His birthdate is actually unclear. He was born at home, the first generation American in an Italian immigrant family. There were eight children in the family, who by my rough estimate had 20 children, a surprising number of whom were named Tony. He didn’t get a birth certificate until years later and by then no one was really sure of exactly the date he was born.
“Why does it really matter? I’m here, aren’t I?” he had said.
His childhood wasn’t an easy one, growing up during the Depression, being poor. There was so much lacking in their lives as children. And yet, when they speak of their time growing up there is great joy and laughter. When I listen to the stories I often wonder if it is because of the harshness of their every day life that the glimmers seemed so particularly sweet.
Can you truly appreciate things if you don’t have that contrast?
Would my children be excited to get an orange for Christmas? Would they hold it in their hand like a treasure, not wanting to eat it because it would then be over? Would they try to hold out for as long as possible before they peeled it and bit into it’s sweet flesh, licking the juice off their hands and forearms. Would they 80 years later still talk about how when they were children the oranges tasted so much better, so much sweeter than they do now?
“Now that you can buy them everywhere, it isn’t the same. I don’t know why, they just don’t taste as good,” he had said.
When my step father was a child they rarely could afford treats, in fact the probably lacked most of the things which we would now consider essentials. Since his birthday was in the summer, his mother would get him a watermelon every year instead of baking a cake. Now that I have seven children, I wonder if she started the tradition because it was just too damn hot to fire up the stove and bake a cake in the middle of summer, even in the summer kitchen, which was in the basement of their house.
But whatever the reason, it became a tradition which he and his siblings anticipated eagerly. I have heard the stories of the watermelon as birthday cake for my entire life. How they would stick a candle on it and sing happy birthday. He said his father and mother would sit back and watch them eat the watermelon. They never ate it themselves. In fact their father never did anything for himself. His children came before him. His wife came before him. He asked for nothing but their happiness.
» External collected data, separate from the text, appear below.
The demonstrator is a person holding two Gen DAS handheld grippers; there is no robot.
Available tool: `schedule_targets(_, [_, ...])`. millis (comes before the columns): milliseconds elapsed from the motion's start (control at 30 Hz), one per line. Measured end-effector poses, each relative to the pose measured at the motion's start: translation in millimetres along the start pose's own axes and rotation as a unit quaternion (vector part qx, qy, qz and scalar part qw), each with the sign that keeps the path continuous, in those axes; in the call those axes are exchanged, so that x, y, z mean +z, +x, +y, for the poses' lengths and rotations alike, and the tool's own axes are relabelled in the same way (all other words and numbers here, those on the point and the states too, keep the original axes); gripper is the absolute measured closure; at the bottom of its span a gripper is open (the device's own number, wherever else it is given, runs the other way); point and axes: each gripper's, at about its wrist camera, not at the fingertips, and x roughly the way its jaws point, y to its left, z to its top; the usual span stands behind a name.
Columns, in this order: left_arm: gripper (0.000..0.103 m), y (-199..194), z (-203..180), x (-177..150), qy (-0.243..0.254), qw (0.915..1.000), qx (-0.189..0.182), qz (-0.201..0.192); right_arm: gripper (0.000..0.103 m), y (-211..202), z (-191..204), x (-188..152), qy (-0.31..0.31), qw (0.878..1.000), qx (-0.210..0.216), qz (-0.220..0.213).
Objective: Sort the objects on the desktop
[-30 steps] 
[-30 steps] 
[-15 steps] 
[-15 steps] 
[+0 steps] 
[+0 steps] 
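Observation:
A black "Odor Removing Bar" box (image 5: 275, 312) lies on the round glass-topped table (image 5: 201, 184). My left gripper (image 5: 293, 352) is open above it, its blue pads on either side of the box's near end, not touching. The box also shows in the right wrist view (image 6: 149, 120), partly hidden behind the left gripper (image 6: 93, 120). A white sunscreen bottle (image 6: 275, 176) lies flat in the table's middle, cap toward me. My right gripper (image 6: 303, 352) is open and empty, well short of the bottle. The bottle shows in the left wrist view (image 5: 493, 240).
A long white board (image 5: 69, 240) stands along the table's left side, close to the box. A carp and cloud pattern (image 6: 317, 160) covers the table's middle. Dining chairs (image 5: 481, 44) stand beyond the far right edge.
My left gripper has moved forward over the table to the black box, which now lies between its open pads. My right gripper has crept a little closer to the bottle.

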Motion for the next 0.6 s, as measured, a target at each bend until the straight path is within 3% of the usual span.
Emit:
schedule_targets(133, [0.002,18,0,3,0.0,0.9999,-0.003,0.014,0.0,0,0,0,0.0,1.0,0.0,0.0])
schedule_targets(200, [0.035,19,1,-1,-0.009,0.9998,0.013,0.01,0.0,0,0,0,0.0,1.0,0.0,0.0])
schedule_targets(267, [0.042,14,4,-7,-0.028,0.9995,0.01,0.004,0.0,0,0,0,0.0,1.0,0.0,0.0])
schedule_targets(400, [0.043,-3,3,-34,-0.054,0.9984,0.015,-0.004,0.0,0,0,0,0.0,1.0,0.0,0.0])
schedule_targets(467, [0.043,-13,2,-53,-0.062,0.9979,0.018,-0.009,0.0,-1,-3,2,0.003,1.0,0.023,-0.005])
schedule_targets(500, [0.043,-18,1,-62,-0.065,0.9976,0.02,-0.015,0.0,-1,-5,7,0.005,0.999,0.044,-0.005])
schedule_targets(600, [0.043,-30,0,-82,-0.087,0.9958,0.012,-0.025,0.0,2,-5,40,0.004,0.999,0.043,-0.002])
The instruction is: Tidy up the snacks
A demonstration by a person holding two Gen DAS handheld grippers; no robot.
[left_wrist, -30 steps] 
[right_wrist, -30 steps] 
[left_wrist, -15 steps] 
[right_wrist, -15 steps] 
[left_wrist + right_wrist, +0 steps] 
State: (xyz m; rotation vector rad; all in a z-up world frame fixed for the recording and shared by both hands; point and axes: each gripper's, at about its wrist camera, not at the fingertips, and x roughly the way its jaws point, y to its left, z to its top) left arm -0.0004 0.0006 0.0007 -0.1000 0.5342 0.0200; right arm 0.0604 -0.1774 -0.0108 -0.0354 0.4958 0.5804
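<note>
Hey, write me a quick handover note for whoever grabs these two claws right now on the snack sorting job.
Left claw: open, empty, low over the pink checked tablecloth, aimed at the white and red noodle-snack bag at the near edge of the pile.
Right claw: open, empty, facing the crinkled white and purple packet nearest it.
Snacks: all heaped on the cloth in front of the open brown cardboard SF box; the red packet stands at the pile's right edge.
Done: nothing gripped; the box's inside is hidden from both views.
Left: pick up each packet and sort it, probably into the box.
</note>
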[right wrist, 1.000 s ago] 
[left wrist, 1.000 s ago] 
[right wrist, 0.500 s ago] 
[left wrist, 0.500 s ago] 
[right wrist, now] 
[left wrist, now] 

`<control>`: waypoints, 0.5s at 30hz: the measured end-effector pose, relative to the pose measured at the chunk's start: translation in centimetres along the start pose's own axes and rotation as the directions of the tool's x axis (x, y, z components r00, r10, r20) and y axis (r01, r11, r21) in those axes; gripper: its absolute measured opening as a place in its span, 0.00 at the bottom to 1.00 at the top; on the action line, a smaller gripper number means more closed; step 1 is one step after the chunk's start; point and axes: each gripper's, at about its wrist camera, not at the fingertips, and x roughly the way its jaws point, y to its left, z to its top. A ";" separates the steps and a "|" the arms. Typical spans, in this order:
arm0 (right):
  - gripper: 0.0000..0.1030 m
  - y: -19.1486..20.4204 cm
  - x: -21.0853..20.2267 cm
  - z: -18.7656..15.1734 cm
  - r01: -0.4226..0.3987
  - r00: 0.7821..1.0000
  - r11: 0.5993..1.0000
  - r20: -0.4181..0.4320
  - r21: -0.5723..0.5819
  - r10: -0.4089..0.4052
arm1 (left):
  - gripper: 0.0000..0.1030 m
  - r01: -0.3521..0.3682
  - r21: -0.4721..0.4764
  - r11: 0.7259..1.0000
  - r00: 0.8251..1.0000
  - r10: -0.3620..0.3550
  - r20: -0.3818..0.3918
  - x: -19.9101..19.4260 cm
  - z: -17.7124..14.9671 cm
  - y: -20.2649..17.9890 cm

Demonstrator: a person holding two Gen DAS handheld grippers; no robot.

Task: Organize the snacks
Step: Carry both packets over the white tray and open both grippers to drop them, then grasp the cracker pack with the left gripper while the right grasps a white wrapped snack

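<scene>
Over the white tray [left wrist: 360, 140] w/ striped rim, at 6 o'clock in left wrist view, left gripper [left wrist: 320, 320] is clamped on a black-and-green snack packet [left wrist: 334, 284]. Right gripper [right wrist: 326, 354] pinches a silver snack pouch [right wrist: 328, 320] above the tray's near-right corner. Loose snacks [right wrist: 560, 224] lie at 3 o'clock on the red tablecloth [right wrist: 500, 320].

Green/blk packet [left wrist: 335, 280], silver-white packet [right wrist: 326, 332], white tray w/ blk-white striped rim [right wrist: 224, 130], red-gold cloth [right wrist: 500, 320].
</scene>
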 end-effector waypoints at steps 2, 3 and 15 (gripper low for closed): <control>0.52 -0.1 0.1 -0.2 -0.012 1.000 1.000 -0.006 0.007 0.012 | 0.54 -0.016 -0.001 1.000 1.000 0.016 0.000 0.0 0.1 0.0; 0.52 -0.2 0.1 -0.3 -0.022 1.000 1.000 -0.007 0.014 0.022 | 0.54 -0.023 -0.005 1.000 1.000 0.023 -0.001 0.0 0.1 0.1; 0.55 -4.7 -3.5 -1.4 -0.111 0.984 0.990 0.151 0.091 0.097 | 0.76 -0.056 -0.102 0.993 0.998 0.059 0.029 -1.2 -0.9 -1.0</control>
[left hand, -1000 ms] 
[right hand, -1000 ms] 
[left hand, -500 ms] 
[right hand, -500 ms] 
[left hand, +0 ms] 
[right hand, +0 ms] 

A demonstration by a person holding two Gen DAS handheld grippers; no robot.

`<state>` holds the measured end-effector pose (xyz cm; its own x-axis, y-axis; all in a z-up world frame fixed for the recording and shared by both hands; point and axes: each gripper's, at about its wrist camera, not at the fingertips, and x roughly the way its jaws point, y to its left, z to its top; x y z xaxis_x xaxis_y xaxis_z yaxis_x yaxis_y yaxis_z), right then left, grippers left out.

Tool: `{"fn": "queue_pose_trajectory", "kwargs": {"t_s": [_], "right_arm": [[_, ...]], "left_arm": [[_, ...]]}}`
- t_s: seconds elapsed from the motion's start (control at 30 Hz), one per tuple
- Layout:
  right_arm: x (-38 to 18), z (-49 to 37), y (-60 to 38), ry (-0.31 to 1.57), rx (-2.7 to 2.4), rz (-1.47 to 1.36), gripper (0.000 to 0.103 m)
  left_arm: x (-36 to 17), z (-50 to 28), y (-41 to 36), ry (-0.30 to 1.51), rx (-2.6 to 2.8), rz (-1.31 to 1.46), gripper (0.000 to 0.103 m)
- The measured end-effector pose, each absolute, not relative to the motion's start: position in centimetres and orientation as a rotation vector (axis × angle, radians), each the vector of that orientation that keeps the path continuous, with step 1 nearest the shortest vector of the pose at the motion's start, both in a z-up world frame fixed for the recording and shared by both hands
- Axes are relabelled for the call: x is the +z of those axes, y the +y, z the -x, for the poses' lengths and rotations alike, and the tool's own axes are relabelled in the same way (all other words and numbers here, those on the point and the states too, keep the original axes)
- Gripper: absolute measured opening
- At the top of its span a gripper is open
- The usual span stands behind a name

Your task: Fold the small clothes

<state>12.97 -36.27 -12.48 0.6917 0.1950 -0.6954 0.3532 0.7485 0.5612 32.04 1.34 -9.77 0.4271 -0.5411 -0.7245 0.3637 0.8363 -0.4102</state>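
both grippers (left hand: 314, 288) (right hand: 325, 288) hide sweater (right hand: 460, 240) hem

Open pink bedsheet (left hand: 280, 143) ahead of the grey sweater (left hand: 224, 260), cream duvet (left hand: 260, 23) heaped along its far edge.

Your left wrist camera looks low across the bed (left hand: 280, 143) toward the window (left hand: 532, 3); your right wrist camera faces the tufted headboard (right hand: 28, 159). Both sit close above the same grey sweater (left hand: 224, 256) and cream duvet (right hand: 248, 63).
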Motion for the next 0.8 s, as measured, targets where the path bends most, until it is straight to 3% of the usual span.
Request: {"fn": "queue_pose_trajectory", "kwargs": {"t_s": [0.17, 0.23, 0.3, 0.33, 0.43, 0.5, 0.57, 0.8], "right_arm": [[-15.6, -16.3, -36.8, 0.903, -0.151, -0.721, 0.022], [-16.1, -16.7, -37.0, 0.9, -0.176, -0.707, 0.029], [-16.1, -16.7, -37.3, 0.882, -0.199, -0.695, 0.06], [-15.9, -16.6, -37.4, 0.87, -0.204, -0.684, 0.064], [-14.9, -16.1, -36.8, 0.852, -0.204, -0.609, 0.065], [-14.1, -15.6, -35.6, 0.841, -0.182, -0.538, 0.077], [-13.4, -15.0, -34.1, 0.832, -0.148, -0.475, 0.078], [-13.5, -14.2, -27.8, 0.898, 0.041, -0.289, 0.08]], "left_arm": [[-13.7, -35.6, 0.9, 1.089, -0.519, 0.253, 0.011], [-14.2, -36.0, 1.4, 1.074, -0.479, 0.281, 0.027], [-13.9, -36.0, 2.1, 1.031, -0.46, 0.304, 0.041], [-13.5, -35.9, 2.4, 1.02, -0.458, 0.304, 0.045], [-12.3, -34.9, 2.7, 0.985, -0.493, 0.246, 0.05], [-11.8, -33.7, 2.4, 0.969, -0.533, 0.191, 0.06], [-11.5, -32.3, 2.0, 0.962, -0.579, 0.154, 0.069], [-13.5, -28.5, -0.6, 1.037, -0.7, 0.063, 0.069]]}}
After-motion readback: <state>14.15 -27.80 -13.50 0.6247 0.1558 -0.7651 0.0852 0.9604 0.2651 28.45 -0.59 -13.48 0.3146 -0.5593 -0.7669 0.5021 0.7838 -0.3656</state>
Such simple pleasure. Such simple joy. Sitting there together, eating watermelon, at a table their father had built himself. They always ate the white part and usually ate the rind. Still do.
“Why do you eat that part?” I once had asked.
“Why not? The bitter balances out the sweet. Also, it seems a shame to just waste it,” he had answered.
His explanations for everything are like that. Simple, logical, the same Depression era mentality that causes my father in law to save and reuse tin foil.
Every day my step father eats a ham and cheese sandwich for lunch. Every single day. And has for the past 30 years that I have known him. It is always the same, without variation. Sitting here typing this I can picture the sandwich, sitting on the white corell dishes with the cornflower blue trim– white bread, ham, American cheese, iceberg lettuce, and Hellman’s mayonaisse with the knife still in the jar– sitting next to his glass of RC cola.
“How can you eat that every day?” I once asked.
He had shrugged. “When I was a kid I wanted ham so badly. But we never got to eat it because it was too expensive. Sometimes my father would come home form work with a ham bone or a scrap someone had given him and my mother would make soup. It was always so exciting when it would happen. But I told myself that one day I would have enough money to eat ham, real ham, every day for the rest of my life. And that’s just what I intend to do.”
I was an adolescent, full of my self and my own import. “I’d never do that. I’d rather starve than eat ham.”
He didn’t get angry, he rarely did. Instead he’d calmly laughed and said, “No you wouldn’t. You only say that because you have never been hungry.”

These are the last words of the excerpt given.